Sen followed up with ‘Baishey Shravan’ (Wedding Day), which earned him plaudits from the critics beyond Indian shores. In 1969, Sen worked on a small budget provided by the government of India to direct ‘Bhuvan Shome’ (Mr. Shome) — regarded as an important milestone in the new cinema movement in India.
Among his venerated films are ‘Ek Adhuri Kahani’ (An Unfinished Story -1971), Chorus (1974), ‘Mrigayaa’ (in Hindi – The Royal Hunt – 1976), ‘Oka Oori Katha’ (in Oriya – The Outsiders – 1977), ‘Ek Din Pratidin’ (And Quiet Rolls the Dawn — 1979), ‘Akaler Sandhane’ (In Search of Famine -1980), Chalchitra(The Kaleidoscope – 1981), ‘Kharij’ (The Case Is Closed – 1982), ‘Khandhar’ (The Ruins — 1983), Genesis (1986) and ‘Ek Din Achanak’ (Suddenly, One Day – 1989).
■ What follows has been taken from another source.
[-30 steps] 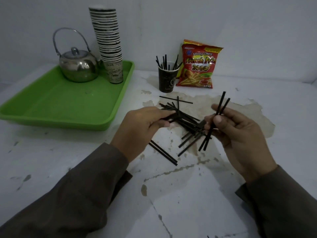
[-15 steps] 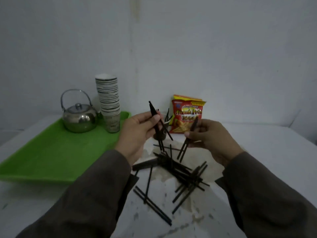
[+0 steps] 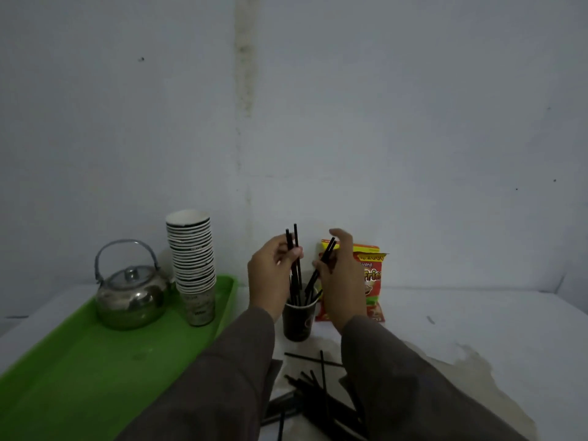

His last film ‘Aamaar Bhuvan’ (This, My Land) came in 2002. Sen has left behind a rich repertoire of 27 feature films, 14 shorts and four documentaries during a career spanning six decades. Widely feted, Sen received the Padma Bhushan in 1981, the Dadasaheb Phalke — the highest award in Indian cinema — in 2005, the French government’s Commandeur de l’ordre des Arts et letters (Commander of the Order of Arts and Letters) in 2001, and Order of Friendship from the Russian government in the same year.
He was a member of the Rajya Sabha from 1998 to 2003, and president of the International Federation of the Film Societies for some time. Widely respected across the globe, Sen served as a member of International Jury at various film festivals, including Cannes, Venice, Berlin, Moscow, Karlovy Vary, Tokyo, Tehran, Mannheim, Nyon, Chicago, Ghent, Tunis, and Oberhausen. He came out with his autobiography ‘Always Being Born’ in 2004.